'''

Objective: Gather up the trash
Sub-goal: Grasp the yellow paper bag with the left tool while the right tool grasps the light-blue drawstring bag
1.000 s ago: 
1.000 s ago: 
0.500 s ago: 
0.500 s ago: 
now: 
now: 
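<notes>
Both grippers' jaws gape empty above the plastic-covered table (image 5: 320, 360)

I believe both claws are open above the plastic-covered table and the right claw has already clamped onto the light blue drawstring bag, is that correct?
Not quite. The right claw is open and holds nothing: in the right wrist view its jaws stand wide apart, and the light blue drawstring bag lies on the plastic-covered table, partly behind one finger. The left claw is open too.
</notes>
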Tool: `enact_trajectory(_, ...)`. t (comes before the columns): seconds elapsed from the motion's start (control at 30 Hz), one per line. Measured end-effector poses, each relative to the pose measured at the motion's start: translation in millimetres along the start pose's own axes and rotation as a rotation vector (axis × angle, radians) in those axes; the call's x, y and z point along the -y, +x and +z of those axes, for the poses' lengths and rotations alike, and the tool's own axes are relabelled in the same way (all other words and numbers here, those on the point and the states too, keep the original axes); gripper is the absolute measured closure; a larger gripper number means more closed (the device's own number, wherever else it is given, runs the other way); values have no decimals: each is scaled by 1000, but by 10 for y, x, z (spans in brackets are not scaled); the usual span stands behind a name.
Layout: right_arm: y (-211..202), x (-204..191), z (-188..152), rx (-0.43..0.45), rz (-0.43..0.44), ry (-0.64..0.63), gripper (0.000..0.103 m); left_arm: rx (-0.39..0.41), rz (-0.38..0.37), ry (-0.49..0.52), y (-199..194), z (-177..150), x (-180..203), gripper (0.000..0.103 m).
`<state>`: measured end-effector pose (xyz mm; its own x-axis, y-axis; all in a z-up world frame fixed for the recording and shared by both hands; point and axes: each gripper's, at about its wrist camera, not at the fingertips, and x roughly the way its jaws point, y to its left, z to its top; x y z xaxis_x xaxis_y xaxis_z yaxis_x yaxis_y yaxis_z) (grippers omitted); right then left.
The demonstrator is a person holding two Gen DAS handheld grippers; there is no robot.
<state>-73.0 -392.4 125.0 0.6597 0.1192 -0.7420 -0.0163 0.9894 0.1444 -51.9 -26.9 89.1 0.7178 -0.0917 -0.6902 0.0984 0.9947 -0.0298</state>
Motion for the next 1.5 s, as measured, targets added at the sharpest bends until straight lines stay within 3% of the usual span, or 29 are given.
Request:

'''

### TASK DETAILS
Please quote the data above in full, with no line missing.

### OUTPUT FOR THIS TASK
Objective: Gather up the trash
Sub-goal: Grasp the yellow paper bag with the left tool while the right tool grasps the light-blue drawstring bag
1.000 s ago: 
1.000 s ago: 
0.500 s ago: 
0.500 s ago: 
now: 
now: 
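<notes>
Both grippers' jaws gape empty above the plastic-covered table (image 5: 320, 360)

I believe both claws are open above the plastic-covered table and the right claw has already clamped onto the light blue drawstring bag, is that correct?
Not quite. The right claw is open and holds nothing: in the right wrist view its jaws stand wide apart, and the light blue drawstring bag lies on the plastic-covered table, partly behind one finger. The left claw is open too.
</notes>
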Tool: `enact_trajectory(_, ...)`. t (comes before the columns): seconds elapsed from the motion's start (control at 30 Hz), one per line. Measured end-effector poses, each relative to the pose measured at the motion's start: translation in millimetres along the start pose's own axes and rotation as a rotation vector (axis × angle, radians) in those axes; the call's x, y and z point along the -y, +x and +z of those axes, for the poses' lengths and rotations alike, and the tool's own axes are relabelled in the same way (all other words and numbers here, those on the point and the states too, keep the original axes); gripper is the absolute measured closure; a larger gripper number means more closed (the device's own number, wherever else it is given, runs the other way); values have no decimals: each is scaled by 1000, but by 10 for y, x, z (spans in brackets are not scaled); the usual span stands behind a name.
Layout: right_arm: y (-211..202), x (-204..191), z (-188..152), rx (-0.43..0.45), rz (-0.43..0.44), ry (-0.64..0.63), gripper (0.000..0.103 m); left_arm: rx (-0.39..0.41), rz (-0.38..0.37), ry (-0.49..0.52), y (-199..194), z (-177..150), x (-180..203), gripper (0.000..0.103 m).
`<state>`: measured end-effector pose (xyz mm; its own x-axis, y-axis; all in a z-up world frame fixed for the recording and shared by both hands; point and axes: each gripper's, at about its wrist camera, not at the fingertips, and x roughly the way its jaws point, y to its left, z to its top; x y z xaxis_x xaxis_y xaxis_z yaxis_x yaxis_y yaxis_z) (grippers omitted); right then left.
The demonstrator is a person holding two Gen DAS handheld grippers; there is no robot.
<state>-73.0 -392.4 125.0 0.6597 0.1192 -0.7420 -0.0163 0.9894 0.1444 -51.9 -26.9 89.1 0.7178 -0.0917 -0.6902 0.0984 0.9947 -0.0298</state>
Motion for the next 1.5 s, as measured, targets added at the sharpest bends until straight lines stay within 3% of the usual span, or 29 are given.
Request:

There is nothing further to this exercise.